Whistleblower: NSA Targeted Journalists, Snooped on All U.S. Communications (Wired.com)
Just one day after George W. Bush left office, an NSA whistleblower has revealed that the National Security Agency's warrantless surveillance program targeted U.S. journalists, and vacuumed in all domestic communications of Americans, including, faxes, phone calls and network traffic.
Russell Tice, a former NSA analyst, spoke on Wednesday to MSNBC host Keith Olbermann. Tice has acknowledged in the past being one of the anonymous sources that spoke with The New York Times for its 2005 story on the government's warrantless wiretapping program.
After that story was published, President Bush said in a statement that only people in the United States who were talking with terrorists overseas would have been targeted for surveillance.
But Tice says, in truth, the spying involved a dragnet of all communications, confirming what critics have long assumed.
"The National Security Agency had access to all Americans' communications," he said. "Faxes, phone calls and their computer communications. ... They monitored all communications."

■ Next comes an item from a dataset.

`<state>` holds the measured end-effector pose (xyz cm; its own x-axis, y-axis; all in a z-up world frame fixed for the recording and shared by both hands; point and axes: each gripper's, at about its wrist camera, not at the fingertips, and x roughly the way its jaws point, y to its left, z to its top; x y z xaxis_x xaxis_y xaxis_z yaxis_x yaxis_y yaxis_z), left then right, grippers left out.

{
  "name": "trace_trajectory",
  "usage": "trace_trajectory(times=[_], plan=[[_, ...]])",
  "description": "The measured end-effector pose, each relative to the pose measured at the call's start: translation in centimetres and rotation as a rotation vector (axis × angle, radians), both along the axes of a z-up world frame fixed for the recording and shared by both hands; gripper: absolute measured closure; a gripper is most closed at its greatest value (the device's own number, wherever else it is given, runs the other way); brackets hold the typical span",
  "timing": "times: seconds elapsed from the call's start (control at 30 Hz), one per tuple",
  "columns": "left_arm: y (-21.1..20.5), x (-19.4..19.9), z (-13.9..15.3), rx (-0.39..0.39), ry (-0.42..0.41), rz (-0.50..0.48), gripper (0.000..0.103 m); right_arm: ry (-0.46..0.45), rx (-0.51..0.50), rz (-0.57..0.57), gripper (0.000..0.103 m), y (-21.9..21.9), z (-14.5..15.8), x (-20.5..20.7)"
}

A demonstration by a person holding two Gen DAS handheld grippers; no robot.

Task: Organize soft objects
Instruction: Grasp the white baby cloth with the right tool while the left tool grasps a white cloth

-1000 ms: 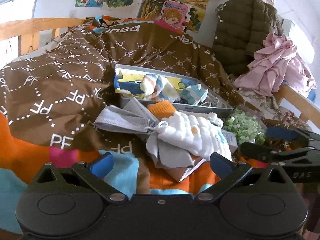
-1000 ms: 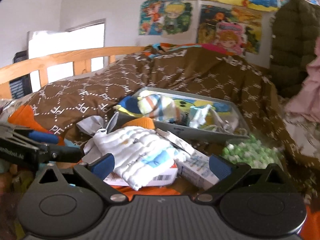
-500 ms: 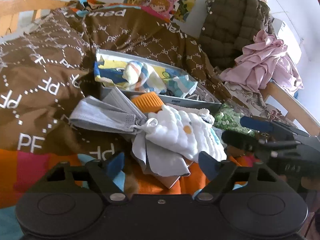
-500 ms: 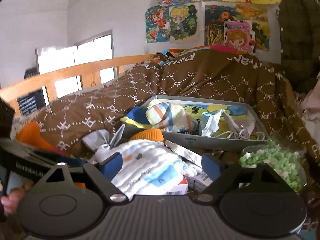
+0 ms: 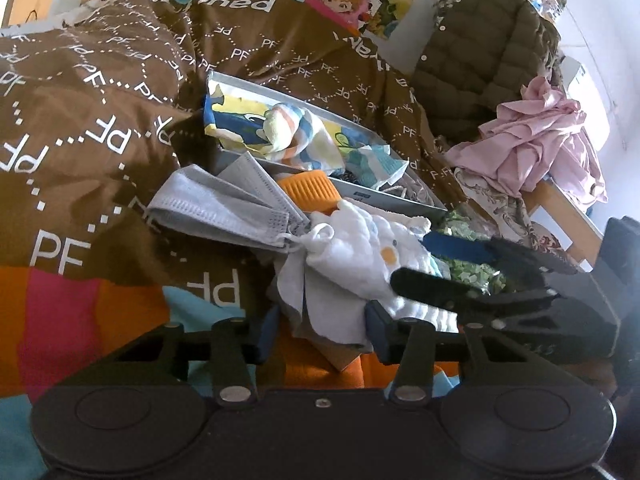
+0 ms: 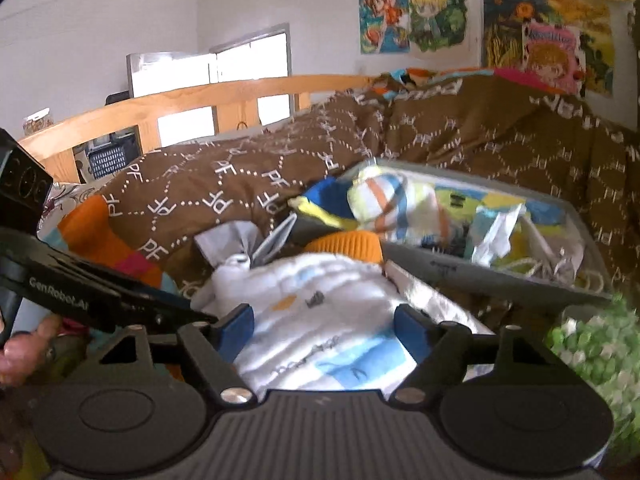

This is powerful testimony from an NSA insider that Bush lied about the extent and purpose of domestic spying being used upon Americans and this report reveals that journalists and media were specifically targeted. All this from a credible source, a former NSA analyst who had first hand knowledge and experience.
The mark of tyrannical governments is paranoia, particularly spying on the press as well as their own citizens.